Mr Miliband said: “Cynicism and defeatism are the enemies we need to confront. We have the right values and instincts to win, but we mustn't underestimate the degree of dissatisfaction.”
He expects Gordon Brown to remain leader until the next election, but his forthright comments about morale and direction in Labour will be seen as his clearest indication yet that he is intending to run for the top job.
“The lessons of the Government's handling of the economic crisis are that we need a radical and modern approach to the challenges we face,” he added.
On a visit including meetings with Secretary of State Hillary Clinton and the Pakistani president, Mr Miliband scotched rumours he could be set for a reshuffle move in the summer.
He said: “What I want is to stay in this job, which I love. I've only got another four years to go till I pass Ernie Bevin's record in the job.”
It's a very Milibandish trait, wrapping up a political point in a joke, but he has just made clear in his own way that he is digging in his heels. He's here to work with the Secretary of State on Afghanistan and the attempts to revive a Middle East process. But the subject that dogs him is of Labour's unravelling grip on power — and the sense of deepening disgust at the revelation of MPs' Arthur Daley entrepreneurship with expenses claims.
He speaks for the penitent tendency. “We have to show we get it,” he says, of the punitive public mood. “The next election is not just a matter of votes and who wins and loses: it's a matter of honour as well.
“There's a collective sense that we have let people down. We can't make excuses; we have to show we understand that.” That's a sorry then? “Of course it is. Absolutely.”
The next election is widely predicted as a bloodbath for Labour. “It is rescuable,” he insists. “New Labour is not dead.” The polls suggest otherwise.
“Well, it's like taking a weather check in the middle of a tornado,” is the reply.
Still trim and youthful, he now has telltale criss-cross lines of stress on his forehead. He courteously namechecks Mr Brown as “doing the right thing” — on big issues.
But the expenses scandal, he knows, is another millstone round Labour's electoral neck. His own accounts contain a note from his gardener querying the need for pot plants in his South Shields constituency garden (“I immediately agreed we didn't need them and that was that”) and a claim for a pushchair for one of his children (“I made an error on that”).
He adds: “No one can overstate the fury and contempt associated with the expenses row.”
I point out that the Speaker, Michael Martin, is quoted as saying he wanted to “get what is owed to me” — and get tightly folded arms and a grimace in return. “We now have to fight for our reputation, so we all have to face up to the damage that's been done: all of us.”
As the long-standing lead candidate of the Blairite wing of Labour for the leadership post-Brown, he had a bruising experience last autumn, when the spotlight first fell on him and he was pilloried as unready — photographed ineptly holding a banana. How much did the mockery wound?
“Er, well, I did learn from it: for one thing, finger foods are out — and beware fruit! You do live and learn as you go on. That's the thing about politics: just when you think it can't get any better, it does, and when you think it can't get any worse, it sometimes does that too.”
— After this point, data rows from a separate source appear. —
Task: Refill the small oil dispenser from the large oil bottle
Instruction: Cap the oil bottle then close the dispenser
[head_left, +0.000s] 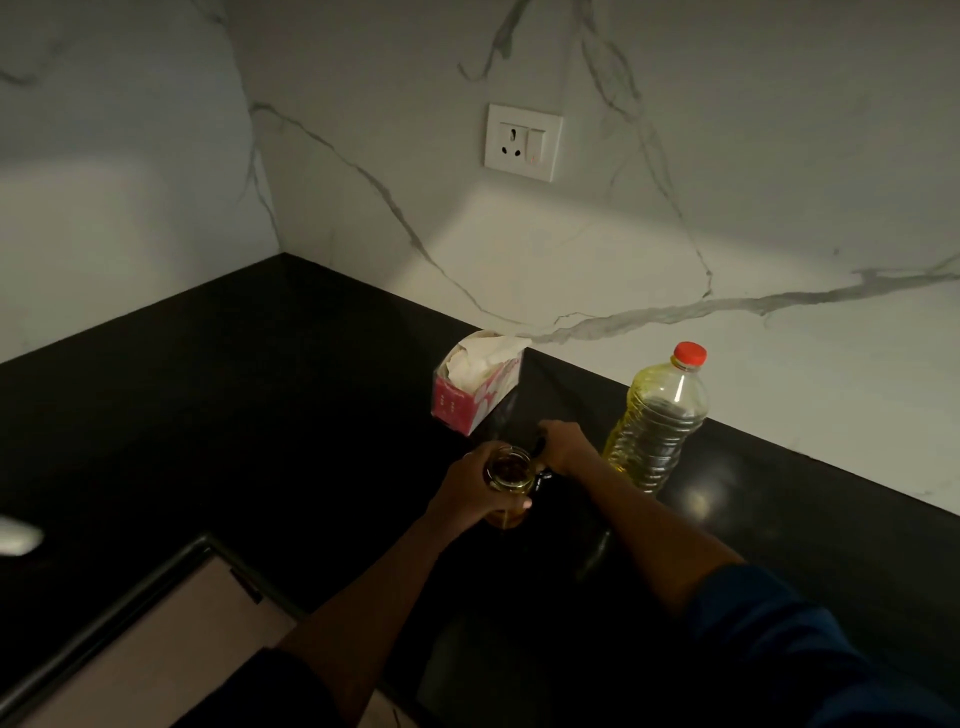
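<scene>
Below centre I see the small clear glass oil dispenser (508, 470), mouth open, the left hand (470, 491) wrapped round it to steady it. Just right, the right hand (563, 447) clasps what I take for its dark lid (540, 457). Further right, the large yellow plastic oil bottle (657, 426) stands capped.

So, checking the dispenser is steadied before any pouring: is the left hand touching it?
Touching. The head view shows the left hand wrapped round the small oil dispenser, with its fingers curled against the glass.
</scene>
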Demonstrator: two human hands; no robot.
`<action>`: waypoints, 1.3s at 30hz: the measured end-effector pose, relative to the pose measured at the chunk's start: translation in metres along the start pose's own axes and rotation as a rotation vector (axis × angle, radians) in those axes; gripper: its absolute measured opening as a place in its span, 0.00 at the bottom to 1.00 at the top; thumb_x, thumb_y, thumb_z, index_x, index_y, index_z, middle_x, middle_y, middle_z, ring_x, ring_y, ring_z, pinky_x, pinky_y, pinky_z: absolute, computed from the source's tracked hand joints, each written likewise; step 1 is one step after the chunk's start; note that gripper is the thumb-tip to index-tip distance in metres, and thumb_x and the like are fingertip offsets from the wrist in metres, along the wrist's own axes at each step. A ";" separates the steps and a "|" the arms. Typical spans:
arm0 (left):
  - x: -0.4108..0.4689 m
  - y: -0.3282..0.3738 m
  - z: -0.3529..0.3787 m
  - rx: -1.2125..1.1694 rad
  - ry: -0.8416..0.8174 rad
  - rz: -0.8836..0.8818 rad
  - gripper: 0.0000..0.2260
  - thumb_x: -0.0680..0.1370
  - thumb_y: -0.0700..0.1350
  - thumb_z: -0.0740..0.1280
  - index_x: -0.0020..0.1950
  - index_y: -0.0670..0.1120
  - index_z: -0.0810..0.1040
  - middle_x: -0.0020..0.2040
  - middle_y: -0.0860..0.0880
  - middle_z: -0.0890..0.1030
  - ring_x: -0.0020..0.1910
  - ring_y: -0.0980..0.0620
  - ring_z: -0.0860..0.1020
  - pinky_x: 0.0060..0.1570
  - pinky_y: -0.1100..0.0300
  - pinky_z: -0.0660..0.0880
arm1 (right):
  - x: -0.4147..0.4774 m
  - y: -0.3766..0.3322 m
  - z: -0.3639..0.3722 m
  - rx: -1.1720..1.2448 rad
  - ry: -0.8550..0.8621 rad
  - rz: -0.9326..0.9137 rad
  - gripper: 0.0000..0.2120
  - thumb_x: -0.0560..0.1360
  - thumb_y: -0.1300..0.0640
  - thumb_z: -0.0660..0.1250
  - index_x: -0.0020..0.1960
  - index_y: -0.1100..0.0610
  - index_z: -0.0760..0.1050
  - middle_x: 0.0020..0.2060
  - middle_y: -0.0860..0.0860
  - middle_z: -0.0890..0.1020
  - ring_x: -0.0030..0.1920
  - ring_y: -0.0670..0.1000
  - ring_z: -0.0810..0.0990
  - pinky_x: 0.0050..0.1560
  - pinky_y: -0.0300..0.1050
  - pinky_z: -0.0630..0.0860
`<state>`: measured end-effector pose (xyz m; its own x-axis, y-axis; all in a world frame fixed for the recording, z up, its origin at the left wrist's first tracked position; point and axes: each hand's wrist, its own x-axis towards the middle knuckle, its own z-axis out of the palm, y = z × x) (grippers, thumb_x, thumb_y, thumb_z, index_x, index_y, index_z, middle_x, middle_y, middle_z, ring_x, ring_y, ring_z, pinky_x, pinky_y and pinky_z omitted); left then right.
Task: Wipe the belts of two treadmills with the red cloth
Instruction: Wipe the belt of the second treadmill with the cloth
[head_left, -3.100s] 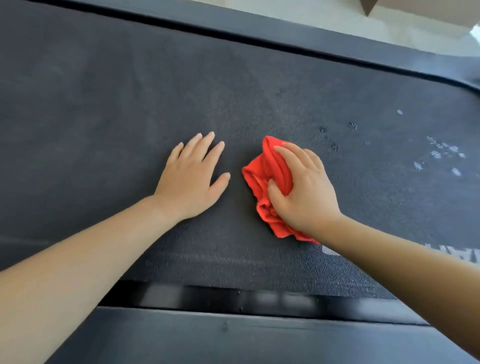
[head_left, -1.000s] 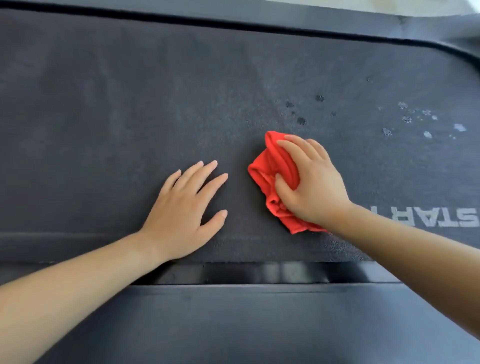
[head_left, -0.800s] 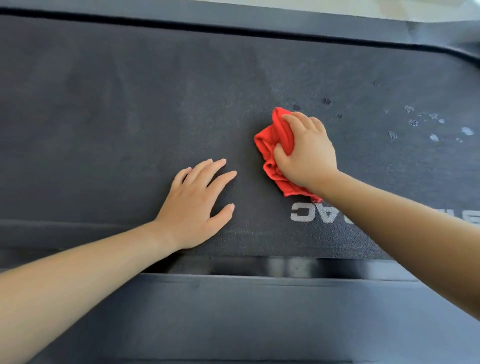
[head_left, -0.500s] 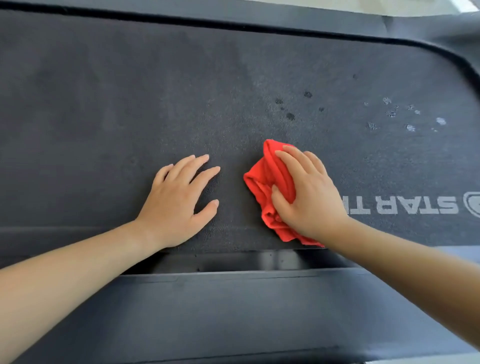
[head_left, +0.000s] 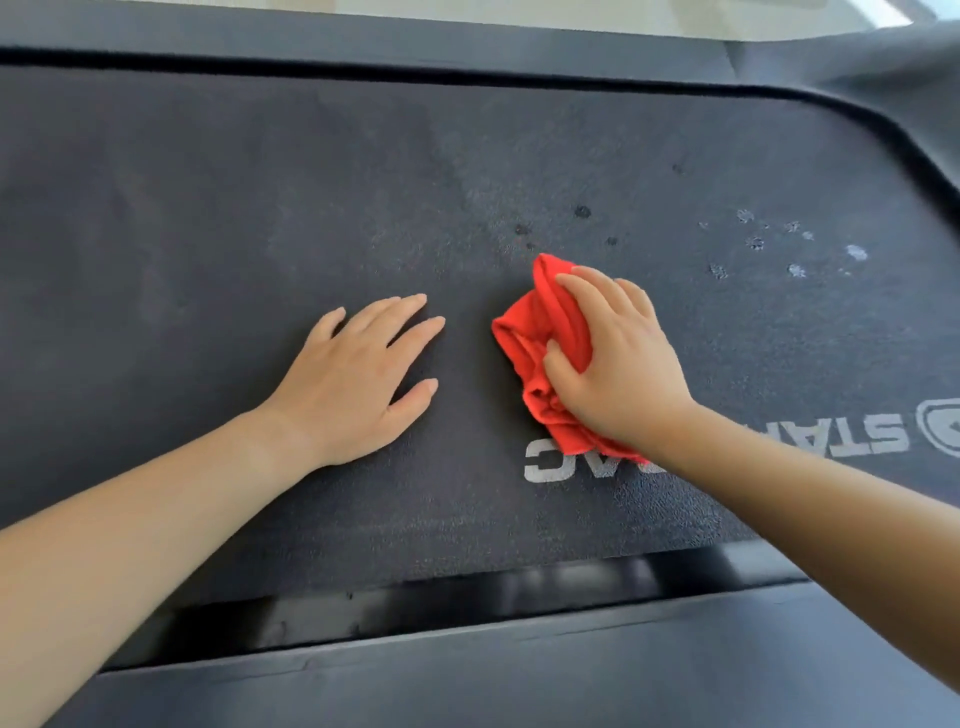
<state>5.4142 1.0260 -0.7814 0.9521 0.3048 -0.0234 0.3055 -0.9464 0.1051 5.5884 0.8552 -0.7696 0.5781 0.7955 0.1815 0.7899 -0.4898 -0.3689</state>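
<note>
A dark grey treadmill belt (head_left: 208, 234) fills most of the head view. The crumpled red cloth (head_left: 535, 343) lies on it right of centre. My right hand (head_left: 618, 364) covers the cloth's right half, fingers over the top and thumb curled into its folds, pressing it onto the belt. My left hand (head_left: 358, 374) rests flat on the belt to the left of the cloth, fingers straight and spread, holding nothing. White lettering (head_left: 566, 462) is printed on the belt just below the cloth, partly hidden by my right forearm.
Dark wet spots (head_left: 582, 212) and pale droplets (head_left: 795, 270) dot the belt beyond and right of the cloth. A dark side rail (head_left: 519, 670) runs along the near edge, another rail (head_left: 363, 47) along the far edge. The belt's end curves down at the right.
My right hand slid the cloth away from me and back twice over the last second; now it sits farther from the near edge than half a second ago. My left hand stayed flat.
</note>
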 end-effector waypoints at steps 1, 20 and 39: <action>0.011 -0.003 -0.001 -0.008 0.014 -0.003 0.27 0.77 0.58 0.52 0.74 0.50 0.61 0.76 0.50 0.59 0.74 0.50 0.57 0.70 0.44 0.56 | 0.005 0.001 0.001 -0.001 0.004 -0.002 0.27 0.71 0.50 0.61 0.69 0.57 0.67 0.68 0.50 0.69 0.66 0.57 0.65 0.61 0.59 0.70; 0.201 -0.091 0.013 -0.166 0.255 -0.275 0.24 0.76 0.56 0.59 0.72 0.51 0.65 0.73 0.52 0.63 0.73 0.52 0.58 0.71 0.46 0.52 | 0.231 0.010 0.055 0.033 0.141 0.088 0.26 0.71 0.50 0.62 0.68 0.55 0.67 0.67 0.49 0.70 0.67 0.56 0.64 0.56 0.54 0.70; 0.201 -0.089 0.012 -0.156 0.252 -0.263 0.24 0.77 0.56 0.58 0.72 0.51 0.64 0.74 0.53 0.62 0.73 0.52 0.57 0.71 0.46 0.52 | 0.198 0.009 0.042 0.045 0.030 -0.042 0.27 0.70 0.51 0.62 0.69 0.54 0.67 0.68 0.50 0.71 0.67 0.55 0.66 0.65 0.55 0.67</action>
<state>5.5785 1.1697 -0.8069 0.8037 0.5695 0.1727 0.5149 -0.8109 0.2780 5.7016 1.0235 -0.7754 0.5510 0.8037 0.2245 0.8041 -0.4393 -0.4006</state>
So, what's it to be: are you up for it? “I really won't go there. I rule nothing in and nothing out and it's invidious, where we are now, to talk about it.” He's talking fast at this point: almost breathlessly. So he's not counting himself out? “I said what I meant.”
Then he segues straight into what sounds suspiciously like his own patented recovery programme for the party. “The three questions to my mind are: can we win, where are we heading and what is our vision to get there? We can only answer the first question when we're clear with the voters about the other two.
“I do want to use this interview to say, I think our progressive values are still our strength: but we have to govern well and we need a compelling prospectus for the future of the country as well.”
He and his musician wife Louise have two adopted boys and he is intense about privacy. There's not a lot of showcasing of family life. But maybe top politicians need to let voters in closer to their home life so as not to come across, as Miliband can, as aloof and a tad distant?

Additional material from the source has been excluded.